**WORK ITEM**
Please keep to the lines below from the one with "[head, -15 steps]" through the one with "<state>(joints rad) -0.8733", and restate them word for word, ends included.

(Data extracted from a collection)

******

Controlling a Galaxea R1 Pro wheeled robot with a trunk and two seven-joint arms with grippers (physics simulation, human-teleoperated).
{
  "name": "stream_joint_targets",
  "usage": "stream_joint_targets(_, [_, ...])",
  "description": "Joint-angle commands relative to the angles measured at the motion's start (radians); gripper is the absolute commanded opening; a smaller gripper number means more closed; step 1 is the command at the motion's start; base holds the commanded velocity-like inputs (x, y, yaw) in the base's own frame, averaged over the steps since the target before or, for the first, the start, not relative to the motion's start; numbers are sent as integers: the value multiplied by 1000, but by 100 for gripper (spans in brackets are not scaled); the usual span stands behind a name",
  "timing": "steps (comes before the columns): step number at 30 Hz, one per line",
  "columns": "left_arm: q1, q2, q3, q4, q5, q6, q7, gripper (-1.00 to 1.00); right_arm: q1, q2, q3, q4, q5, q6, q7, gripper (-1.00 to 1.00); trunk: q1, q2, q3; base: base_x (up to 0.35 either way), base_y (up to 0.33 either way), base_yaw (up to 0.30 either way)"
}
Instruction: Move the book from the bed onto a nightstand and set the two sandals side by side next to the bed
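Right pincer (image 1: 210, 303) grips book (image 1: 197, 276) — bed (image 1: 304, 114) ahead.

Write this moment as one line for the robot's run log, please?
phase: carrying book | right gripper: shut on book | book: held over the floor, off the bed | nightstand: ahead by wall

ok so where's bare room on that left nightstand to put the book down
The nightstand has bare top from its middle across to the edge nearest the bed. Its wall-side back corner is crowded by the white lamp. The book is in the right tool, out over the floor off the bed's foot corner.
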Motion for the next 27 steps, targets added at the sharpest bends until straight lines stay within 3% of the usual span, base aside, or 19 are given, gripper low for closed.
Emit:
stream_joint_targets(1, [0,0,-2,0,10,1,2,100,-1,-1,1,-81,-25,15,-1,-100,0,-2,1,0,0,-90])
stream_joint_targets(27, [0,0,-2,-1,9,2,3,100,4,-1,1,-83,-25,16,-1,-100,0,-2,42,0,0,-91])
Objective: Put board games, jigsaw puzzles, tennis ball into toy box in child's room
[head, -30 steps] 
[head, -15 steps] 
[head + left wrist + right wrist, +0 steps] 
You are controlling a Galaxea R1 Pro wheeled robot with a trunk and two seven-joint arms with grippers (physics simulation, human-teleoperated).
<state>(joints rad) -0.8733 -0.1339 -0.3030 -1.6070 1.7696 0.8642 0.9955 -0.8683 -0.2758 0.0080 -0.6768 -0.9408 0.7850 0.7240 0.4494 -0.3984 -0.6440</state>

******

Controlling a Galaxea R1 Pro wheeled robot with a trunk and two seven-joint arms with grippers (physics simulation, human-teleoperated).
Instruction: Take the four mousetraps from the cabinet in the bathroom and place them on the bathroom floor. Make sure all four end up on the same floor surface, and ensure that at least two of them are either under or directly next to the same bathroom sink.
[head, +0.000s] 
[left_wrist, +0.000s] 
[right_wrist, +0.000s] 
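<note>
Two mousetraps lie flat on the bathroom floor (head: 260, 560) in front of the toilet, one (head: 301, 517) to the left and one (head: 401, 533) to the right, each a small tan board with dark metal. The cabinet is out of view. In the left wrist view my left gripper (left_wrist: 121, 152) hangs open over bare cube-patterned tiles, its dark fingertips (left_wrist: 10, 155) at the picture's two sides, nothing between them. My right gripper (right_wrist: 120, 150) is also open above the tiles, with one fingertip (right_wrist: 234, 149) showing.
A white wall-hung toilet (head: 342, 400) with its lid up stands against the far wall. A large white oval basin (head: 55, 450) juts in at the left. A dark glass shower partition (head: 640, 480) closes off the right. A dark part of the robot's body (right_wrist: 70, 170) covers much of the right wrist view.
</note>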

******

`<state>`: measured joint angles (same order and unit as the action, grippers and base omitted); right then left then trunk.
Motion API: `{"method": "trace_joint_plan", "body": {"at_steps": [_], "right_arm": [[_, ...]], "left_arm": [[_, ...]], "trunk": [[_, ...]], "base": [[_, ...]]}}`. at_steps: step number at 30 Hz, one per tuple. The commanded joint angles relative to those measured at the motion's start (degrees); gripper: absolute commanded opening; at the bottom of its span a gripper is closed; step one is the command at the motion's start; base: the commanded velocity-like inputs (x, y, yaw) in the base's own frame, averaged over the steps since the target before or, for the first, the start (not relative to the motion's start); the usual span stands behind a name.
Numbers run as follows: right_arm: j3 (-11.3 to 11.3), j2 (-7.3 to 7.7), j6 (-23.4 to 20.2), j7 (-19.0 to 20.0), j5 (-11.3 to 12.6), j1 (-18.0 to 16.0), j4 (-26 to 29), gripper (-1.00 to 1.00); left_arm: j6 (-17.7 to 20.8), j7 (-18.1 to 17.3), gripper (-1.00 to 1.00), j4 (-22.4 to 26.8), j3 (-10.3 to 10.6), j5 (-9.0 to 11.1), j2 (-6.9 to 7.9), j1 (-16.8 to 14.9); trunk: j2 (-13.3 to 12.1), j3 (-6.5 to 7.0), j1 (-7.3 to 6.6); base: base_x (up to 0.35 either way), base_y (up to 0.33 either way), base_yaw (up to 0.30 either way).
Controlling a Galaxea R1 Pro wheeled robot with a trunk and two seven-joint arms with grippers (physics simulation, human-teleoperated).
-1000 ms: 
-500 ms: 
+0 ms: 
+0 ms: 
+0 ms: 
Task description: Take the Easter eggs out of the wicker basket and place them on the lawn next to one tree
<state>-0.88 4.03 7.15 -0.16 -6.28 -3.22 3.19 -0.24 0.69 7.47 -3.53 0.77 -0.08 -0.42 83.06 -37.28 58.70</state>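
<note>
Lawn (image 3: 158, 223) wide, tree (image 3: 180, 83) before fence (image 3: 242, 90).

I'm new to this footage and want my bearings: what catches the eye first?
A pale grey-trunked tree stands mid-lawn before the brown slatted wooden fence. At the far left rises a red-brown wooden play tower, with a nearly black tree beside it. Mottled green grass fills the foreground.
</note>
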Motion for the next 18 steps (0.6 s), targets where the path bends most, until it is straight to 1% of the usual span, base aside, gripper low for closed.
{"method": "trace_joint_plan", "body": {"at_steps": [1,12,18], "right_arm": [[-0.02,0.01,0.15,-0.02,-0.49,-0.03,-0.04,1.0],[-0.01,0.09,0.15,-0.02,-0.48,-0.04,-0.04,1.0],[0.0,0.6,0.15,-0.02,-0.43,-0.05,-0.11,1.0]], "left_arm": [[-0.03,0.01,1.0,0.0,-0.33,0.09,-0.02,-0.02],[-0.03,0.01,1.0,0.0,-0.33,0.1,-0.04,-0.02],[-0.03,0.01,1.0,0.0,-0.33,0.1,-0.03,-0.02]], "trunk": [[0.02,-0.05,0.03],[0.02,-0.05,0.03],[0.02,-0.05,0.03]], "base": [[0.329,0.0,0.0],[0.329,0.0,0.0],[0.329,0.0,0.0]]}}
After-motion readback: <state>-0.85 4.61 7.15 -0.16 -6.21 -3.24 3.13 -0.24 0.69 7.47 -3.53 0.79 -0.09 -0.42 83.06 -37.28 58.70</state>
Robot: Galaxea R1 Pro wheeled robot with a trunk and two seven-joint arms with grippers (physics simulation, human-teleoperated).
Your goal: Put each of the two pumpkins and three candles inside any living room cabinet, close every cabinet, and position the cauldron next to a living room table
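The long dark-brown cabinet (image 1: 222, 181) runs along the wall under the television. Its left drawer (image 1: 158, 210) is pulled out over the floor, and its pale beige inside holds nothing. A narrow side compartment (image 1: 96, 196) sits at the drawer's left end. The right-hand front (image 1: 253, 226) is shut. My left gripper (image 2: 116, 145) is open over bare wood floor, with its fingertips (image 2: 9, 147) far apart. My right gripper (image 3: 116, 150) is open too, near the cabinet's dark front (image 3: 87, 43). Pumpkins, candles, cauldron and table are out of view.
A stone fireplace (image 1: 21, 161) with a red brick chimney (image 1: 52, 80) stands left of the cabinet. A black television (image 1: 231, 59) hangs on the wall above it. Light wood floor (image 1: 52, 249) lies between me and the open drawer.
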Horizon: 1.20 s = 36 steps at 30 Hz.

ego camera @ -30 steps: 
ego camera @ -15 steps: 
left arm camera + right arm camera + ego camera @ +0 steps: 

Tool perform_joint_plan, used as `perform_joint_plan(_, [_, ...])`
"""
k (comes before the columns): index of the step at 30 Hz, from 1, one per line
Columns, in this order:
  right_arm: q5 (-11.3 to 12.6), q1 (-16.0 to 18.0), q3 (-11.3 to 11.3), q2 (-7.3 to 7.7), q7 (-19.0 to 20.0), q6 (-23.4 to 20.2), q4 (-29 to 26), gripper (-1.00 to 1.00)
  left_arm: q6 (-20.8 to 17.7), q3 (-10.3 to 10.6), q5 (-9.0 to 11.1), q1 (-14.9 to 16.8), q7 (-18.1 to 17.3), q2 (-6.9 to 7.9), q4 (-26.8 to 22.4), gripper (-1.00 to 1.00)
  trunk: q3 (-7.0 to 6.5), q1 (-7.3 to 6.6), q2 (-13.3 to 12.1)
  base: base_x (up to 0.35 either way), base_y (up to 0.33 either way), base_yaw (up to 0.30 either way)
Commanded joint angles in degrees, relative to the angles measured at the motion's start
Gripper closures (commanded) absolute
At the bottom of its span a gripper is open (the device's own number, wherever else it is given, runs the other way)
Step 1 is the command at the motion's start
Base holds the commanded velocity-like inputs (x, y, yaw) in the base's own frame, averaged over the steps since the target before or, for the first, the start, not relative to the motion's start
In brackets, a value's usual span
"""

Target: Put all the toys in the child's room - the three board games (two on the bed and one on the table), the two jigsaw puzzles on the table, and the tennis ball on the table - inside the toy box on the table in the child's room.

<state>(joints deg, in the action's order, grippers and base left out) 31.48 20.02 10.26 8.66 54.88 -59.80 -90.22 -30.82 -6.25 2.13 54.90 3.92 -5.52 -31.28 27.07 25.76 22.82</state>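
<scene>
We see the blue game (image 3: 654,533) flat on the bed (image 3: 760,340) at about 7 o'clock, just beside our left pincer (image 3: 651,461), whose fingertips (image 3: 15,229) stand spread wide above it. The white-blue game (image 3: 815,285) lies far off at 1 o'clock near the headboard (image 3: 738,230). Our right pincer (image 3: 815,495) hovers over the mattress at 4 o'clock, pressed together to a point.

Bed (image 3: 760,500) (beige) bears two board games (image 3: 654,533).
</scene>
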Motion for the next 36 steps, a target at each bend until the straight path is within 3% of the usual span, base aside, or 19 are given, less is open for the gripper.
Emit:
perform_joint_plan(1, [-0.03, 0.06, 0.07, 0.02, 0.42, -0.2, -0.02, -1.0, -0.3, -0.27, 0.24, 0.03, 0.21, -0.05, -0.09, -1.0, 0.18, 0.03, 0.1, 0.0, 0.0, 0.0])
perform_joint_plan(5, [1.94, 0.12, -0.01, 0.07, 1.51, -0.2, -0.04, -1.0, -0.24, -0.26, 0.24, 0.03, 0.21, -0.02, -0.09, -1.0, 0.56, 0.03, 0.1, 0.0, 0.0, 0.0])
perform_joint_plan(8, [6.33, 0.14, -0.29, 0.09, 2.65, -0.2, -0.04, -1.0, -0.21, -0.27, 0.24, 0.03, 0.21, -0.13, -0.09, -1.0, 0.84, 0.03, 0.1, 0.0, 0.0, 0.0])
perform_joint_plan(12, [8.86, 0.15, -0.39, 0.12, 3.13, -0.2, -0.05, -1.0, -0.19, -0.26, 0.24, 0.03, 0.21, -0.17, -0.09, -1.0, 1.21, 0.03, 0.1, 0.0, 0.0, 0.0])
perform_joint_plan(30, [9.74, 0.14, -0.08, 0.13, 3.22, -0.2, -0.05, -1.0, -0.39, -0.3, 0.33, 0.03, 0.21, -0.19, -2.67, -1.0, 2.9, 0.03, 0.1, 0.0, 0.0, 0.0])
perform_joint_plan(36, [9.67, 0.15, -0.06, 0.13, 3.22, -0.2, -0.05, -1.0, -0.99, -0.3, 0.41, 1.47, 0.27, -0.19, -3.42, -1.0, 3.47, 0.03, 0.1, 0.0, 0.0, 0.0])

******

**EXERCISE OUTPUT**
[head, -15 steps] 
[head + left wrist + right wrist, +0 steps] 
You are controlling a Galaxea R1 Pro wheeled robot with a trunk and two seven-joint arms with grippers (physics simulation, human-teleoperated).
<state>(joints rad) -0.8733 -0.1339 -0.3030 -1.6070 1.7696 0.8642 0.9955 -0.8683 -0.2758 0.0080 -0.6768 -0.9408 0.7850 0.7240 0.4494 -0.3984 -0.6440</state>

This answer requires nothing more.